Given data:
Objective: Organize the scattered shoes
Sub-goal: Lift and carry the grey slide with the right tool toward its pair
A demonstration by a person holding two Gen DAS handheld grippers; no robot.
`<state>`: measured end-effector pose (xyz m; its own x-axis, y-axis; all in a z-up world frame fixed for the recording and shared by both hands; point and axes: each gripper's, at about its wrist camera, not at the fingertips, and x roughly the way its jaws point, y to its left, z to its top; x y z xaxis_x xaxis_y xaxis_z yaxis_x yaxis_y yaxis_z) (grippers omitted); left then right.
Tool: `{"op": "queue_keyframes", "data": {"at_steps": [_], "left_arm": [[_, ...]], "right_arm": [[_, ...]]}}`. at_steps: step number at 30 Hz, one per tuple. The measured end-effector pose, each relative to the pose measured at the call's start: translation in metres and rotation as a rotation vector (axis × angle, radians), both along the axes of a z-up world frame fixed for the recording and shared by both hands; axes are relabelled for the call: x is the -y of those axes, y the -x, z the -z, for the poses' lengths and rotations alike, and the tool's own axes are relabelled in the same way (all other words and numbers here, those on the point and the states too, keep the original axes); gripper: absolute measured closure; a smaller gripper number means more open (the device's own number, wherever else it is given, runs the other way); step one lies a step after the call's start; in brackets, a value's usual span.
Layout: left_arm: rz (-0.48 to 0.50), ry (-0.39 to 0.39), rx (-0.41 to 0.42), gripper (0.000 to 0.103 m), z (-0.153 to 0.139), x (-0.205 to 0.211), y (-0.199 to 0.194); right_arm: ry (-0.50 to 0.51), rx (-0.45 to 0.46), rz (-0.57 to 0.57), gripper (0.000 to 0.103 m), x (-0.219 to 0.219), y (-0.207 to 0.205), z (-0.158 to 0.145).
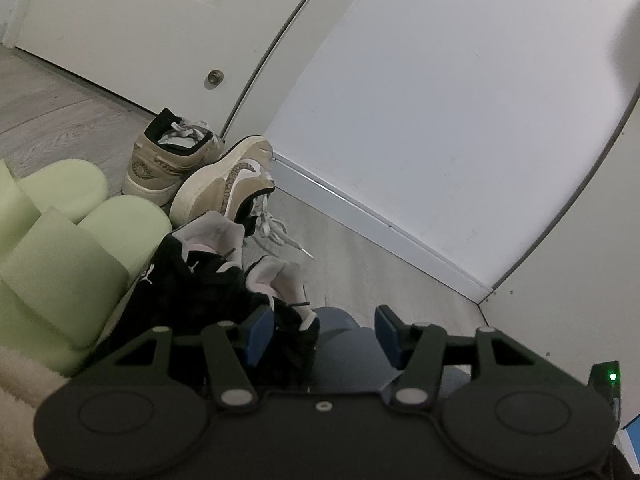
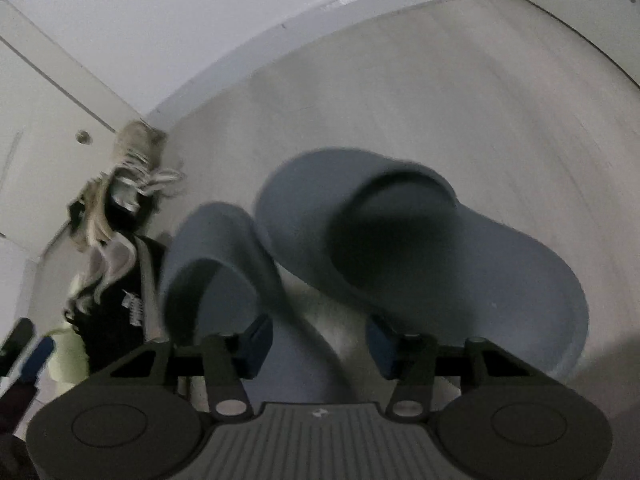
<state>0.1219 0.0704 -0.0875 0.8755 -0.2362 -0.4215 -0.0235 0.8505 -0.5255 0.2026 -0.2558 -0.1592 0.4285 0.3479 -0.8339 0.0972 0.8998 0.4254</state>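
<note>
In the left wrist view my left gripper (image 1: 325, 336) is open, low over the floor. The heel of a black Puma sneaker (image 1: 200, 280) lies just inside its left pad, and a blue-grey slipper (image 1: 340, 340) shows in the gap. Beyond stand a tan sneaker (image 1: 172, 160) upright and its mate (image 1: 228, 184) tipped on its side, laces trailing. In the right wrist view my right gripper (image 2: 320, 342) is open above two blue-grey slippers. The left slipper (image 2: 216, 248) runs down between its fingers; the right slipper (image 2: 440, 248) lies just outside the right pad. The view is blurred.
Pale green slippers (image 1: 80, 220) and a cream fuzzy item (image 1: 20, 376) crowd the left. A white door (image 1: 120, 20) and a white wall with baseboard (image 1: 380, 232) close the corner. Grey wood floor (image 2: 460, 100) lies open beyond the blue slippers. The other gripper's fingers (image 2: 36, 356) show at the left edge.
</note>
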Motion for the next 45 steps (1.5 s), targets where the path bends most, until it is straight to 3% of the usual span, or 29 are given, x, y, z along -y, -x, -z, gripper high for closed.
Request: {"op": "queue_keyframes", "data": {"at_steps": [9, 16, 20, 24, 25, 27, 28, 29, 33, 39, 43, 45], "left_arm": [[-0.002, 0.002, -0.004, 0.045, 0.0, 0.0, 0.001], [-0.003, 0.003, -0.008, 0.045, 0.0, -0.001, 0.001], [-0.003, 0.002, -0.011, 0.045, 0.0, -0.001, 0.0], [-0.004, 0.002, -0.011, 0.045, 0.0, -0.001, 0.0], [-0.004, 0.002, -0.011, 0.045, 0.0, -0.001, 0.0], [-0.001, -0.001, -0.009, 0.045, 0.0, 0.0, 0.0], [0.0, -0.004, -0.009, 0.045, 0.0, 0.001, 0.0], [0.0, -0.005, -0.01, 0.045, 0.0, 0.001, 0.0], [0.0, -0.01, -0.012, 0.045, 0.0, 0.002, -0.001], [-0.008, -0.003, -0.015, 0.045, 0.0, 0.0, 0.0], [-0.009, 0.001, -0.015, 0.045, 0.0, -0.001, 0.0], [-0.005, -0.001, -0.016, 0.045, 0.0, 0.0, -0.001]], "right_arm": [[-0.025, -0.058, 0.142, 0.06, 0.006, -0.014, 0.019], [0.146, -0.022, 0.242, 0.059, 0.02, -0.022, 0.015], [0.22, 0.043, 0.294, 0.06, 0.025, -0.031, 0.013], [0.328, 0.122, 0.423, 0.057, 0.03, -0.021, 0.002], [0.314, 0.142, 0.452, 0.054, 0.031, -0.016, -0.002], [0.287, 0.23, 0.522, 0.035, 0.028, -0.004, -0.012], [0.282, 0.286, 0.548, 0.017, 0.025, 0.001, -0.017], [0.305, 0.336, 0.533, 0.009, 0.02, 0.001, -0.022], [0.5, 0.489, 0.371, 0.007, -0.021, -0.02, -0.029], [0.843, 0.497, 0.134, 0.006, -0.08, -0.057, 0.004], [0.921, 0.522, 0.099, 0.006, -0.084, -0.047, 0.01], [0.909, 0.5, 0.104, 0.006, -0.079, -0.041, 0.01]]}}
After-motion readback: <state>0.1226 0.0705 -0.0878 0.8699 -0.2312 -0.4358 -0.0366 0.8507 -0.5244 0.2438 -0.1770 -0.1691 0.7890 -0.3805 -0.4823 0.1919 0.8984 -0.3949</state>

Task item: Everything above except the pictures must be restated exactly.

Response to the task:
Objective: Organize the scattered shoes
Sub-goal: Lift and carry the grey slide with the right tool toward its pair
A demonstration by a person holding two Gen DAS handheld grippers; no robot.
`<state>`: measured end-effector pose (xyz m; its own x-axis, y-axis; all in a z-up world frame fixed for the recording and shared by both hands; point and axes: each gripper's, at about its wrist camera, not at the fingertips, and x roughly the way its jaws point, y to its left, z to its top; x y z xaxis_x xaxis_y xaxis_z yaxis_x yaxis_y yaxis_z) (grippers omitted); left then right.
Tool: `{"op": "queue_keyframes", "data": {"at_steps": [_], "left_arm": [[_, ...]], "right_arm": [[_, ...]]}}`. at_steps: step number at 30 Hz, one per tuple. The measured end-effector pose, each relative to the pose measured at the call's start: translation in metres and rotation as a rotation vector (axis × angle, radians), both along the axes of a z-up world frame fixed for the recording and shared by both hands; axes are relabelled for the call: x is the -y of those axes, y the -x, z the -z, for the poses' lengths and rotations alike, and the tool's own axes are relabelled in the same way (all other words and numbers here, those on the point and the states too, keep the original axes); gripper: absolute measured closure; a smaller gripper number means more open (the device's own number, wherever else it is given, runs the other way); step one lies a step after the call's start; in brackets, a value's usual span.
Layout: left_arm: rz (-0.48 to 0.50), ry (-0.39 to 0.39), rx (-0.41 to 0.42), gripper (0.000 to 0.103 m), z (-0.153 to 0.139), x (-0.205 to 0.211), y (-0.199 to 0.194); right_arm: ry (-0.50 to 0.51), rx (-0.45 to 0.46), rz (-0.57 to 0.57), gripper (0.000 to 0.103 m), x (-0.219 to 0.219), y (-0.207 to 0.205), z (-0.158 to 0.145).
<state>0.1219 0.0704 -0.0875 0.8755 -0.2362 -0.4215 -0.0235 0.8505 -0.5255 0.2026 -0.2558 -0.1592 0.4285 0.3479 -0.8339 0.0972 0.8998 0.4254</state>
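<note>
In the left wrist view my left gripper (image 1: 325, 336) is open, low over the floor. The heel of a black Puma sneaker (image 1: 200, 280) lies just inside its left pad, and a blue-grey slipper (image 1: 340, 340) shows in the gap. Beyond stand a tan sneaker (image 1: 172, 160) upright and its mate (image 1: 228, 184) tipped on its side, laces trailing. In the right wrist view my right gripper (image 2: 320, 342) is open above two blue-grey slippers. The left slipper (image 2: 216, 248) runs down between its fingers; the right slipper (image 2: 440, 248) lies just outside the right pad. The view is blurred.
Pale green slippers (image 1: 80, 220) and a cream fuzzy item (image 1: 20, 376) crowd the left. A white door (image 1: 120, 20) and a white wall with baseboard (image 1: 380, 232) close the corner. Grey wood floor (image 2: 460, 100) lies open beyond the blue slippers. The other gripper's fingers (image 2: 36, 356) show at the left edge.
</note>
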Motion for the next 45 steps (1.5 s), targets where the path bends most, until it is straight to 3% of the usual span, or 29 are given, x, y, z along -y, -x, -z, gripper high for closed.
Request: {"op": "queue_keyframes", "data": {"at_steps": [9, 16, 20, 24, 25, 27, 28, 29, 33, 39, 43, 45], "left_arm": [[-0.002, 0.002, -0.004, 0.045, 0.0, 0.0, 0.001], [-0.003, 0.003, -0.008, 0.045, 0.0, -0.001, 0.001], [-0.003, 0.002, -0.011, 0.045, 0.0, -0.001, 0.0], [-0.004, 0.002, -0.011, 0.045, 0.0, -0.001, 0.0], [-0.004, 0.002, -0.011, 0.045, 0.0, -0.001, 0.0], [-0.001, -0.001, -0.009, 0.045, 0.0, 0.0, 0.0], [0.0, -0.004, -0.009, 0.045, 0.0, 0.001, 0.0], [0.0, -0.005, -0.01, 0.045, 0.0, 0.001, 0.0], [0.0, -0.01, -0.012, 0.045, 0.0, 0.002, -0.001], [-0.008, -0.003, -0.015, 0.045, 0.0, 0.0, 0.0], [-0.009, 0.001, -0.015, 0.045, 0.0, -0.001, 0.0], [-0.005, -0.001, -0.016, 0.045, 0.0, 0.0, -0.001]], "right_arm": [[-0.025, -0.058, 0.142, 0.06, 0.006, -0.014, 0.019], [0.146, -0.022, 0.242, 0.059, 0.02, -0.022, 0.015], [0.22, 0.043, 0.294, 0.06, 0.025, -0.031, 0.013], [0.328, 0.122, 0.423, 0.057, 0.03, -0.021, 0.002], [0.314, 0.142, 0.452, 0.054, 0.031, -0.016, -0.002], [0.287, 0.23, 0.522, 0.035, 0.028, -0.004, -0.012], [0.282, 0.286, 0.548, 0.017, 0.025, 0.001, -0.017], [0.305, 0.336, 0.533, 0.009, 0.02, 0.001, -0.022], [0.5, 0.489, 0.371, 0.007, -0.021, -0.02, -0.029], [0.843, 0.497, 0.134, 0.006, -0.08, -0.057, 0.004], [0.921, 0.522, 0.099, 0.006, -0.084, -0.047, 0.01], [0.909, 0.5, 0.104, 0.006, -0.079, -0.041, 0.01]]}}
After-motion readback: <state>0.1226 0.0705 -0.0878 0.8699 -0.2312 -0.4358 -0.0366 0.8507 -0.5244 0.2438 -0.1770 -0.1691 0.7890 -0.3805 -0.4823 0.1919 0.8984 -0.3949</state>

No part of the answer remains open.